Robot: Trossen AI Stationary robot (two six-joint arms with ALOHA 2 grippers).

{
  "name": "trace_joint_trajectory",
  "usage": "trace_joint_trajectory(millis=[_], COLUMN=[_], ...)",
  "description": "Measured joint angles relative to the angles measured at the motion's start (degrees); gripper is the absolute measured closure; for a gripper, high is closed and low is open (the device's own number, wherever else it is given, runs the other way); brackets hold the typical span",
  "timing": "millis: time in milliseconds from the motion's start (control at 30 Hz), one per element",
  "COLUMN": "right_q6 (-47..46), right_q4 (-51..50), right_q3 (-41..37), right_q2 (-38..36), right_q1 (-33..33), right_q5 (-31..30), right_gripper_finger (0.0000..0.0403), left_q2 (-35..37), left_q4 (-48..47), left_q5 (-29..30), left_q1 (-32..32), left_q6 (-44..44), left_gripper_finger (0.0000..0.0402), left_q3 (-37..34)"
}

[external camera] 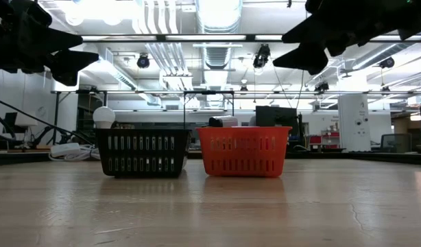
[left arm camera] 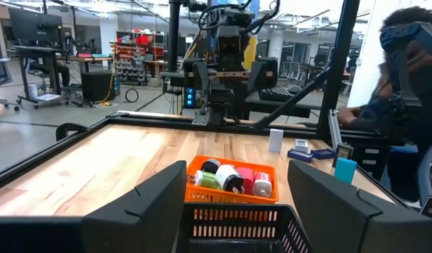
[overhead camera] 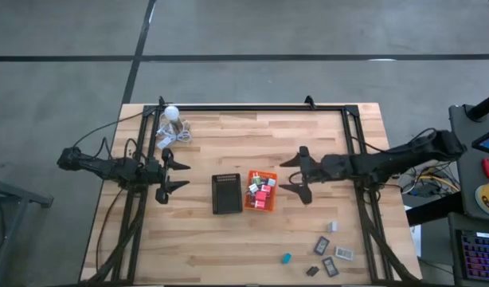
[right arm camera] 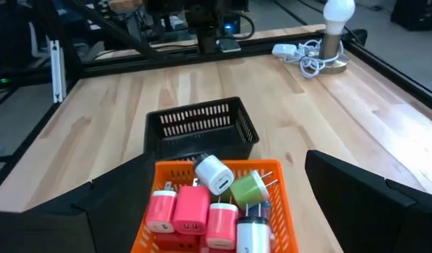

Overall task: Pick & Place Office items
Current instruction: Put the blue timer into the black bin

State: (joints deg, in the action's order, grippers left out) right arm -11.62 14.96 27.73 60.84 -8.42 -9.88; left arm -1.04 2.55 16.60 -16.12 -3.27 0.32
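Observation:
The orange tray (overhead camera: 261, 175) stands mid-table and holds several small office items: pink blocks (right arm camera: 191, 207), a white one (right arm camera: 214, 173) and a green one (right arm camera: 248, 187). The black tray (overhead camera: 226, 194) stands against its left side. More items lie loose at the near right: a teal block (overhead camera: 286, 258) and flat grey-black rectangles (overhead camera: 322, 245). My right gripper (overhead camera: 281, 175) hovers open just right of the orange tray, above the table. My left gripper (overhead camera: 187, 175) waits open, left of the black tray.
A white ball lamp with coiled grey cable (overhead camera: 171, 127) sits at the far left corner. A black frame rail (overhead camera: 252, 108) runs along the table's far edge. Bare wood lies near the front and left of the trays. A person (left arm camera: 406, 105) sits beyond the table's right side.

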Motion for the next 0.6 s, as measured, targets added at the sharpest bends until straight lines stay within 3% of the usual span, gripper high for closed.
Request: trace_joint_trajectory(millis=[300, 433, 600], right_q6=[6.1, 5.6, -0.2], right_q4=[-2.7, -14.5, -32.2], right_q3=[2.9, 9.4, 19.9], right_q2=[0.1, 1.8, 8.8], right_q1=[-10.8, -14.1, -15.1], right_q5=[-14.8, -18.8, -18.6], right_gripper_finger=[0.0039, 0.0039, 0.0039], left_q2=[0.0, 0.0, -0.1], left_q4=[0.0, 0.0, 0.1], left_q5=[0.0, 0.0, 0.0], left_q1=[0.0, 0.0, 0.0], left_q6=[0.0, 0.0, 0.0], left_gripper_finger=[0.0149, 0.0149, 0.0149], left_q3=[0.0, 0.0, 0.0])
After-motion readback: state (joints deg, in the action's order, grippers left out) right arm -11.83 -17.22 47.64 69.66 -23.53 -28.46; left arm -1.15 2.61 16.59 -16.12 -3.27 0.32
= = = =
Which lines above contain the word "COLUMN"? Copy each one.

  "usage": "trace_joint_trajectory(millis=[_], COLUMN=[_], ...)",
  "COLUMN": "right_q6 (-47..46), right_q4 (-51..50), right_q3 (-41..37), right_q2 (-38..36), right_q1 (-33..33), right_q5 (-31..30), right_gripper_finger (0.0000..0.0403), left_q2 (-35..37), left_q4 (-48..47), left_q5 (-29..30), left_q1 (-32..32), left_q6 (-44..44), left_gripper_finger (0.0000..0.0402), left_q3 (-37..34)"

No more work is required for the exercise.